Fix policy evaluation problem

ArzhelaR · ArzhelaR · commit 018b51771079 · 2025-01-31T10:54:18.000+01:00
diff --git a/environment/gymnasium_envs/trimesh_full_env/envs/trimesh.py b/environment/gymnasium_envs/trimesh_full_env/envs/trimesh.py
@@ -69,7 +69,7 @@ def reset(self, seed=None, options=None):
         # We need the following line to seed self.np_random
         super().reset(seed=seed)
         if options is not None:
-            self.mesh = options.get("mesh", self.mesh)

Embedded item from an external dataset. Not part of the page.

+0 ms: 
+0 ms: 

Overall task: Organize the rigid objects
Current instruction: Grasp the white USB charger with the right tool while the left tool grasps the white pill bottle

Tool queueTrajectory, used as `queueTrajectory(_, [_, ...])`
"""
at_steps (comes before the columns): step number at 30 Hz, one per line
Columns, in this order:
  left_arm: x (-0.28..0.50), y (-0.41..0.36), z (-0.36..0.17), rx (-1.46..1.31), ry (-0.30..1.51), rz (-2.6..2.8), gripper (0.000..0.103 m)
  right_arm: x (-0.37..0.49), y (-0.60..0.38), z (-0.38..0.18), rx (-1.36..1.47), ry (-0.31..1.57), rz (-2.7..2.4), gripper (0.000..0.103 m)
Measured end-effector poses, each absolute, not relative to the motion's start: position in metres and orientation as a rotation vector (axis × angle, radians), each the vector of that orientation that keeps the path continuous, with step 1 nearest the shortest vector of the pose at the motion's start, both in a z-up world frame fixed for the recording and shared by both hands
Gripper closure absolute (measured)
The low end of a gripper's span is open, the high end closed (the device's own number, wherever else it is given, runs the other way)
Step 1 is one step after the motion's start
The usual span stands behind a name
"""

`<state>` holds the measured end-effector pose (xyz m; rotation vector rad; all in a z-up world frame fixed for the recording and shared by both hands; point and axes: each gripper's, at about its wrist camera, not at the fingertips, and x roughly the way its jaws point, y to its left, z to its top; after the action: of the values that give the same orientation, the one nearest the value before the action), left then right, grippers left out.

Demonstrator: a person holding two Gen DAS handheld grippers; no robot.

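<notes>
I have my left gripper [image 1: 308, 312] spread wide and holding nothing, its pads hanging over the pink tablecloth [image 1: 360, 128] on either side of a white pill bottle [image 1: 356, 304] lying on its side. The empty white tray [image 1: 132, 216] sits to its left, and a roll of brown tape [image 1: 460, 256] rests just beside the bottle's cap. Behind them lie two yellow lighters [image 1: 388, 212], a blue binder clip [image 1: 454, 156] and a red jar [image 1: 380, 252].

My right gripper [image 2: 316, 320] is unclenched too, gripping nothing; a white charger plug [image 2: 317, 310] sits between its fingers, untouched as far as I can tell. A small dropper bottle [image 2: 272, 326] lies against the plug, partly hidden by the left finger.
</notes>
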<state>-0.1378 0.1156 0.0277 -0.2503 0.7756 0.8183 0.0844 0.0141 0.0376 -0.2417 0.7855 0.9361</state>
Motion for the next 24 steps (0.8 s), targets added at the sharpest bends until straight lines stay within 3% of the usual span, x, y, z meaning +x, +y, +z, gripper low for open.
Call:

+            self.mesh = options['mesh']
         else:
             self.mesh = random_mesh(self.mesh_size)
         self.nb_darts = len(self.mesh.dart_info)
diff --git a/exploit_SB3_policy.py b/exploit_SB3_policy.py
@@ -1,6 +1,7 @@
 from numpy import ndarray
 
 import gymnasium as gym
+import json
 
 from environment.gymnasium_envs.trimesh_flip_env import TriMeshEnvFlip
 from environment.gymnasium_envs.trimesh_full_env import TriMeshEnvFull
@@ -50,9 +51,9 @@ def testPolicy(
             truncated = False
             ep_mesh_rewards: int = 0
             ep_length: int = 0
-            obs, info = env.reset(options={"mesh": mesh})
+            obs, info = env.reset(options={"mesh": copy.deepcopy(mesh)})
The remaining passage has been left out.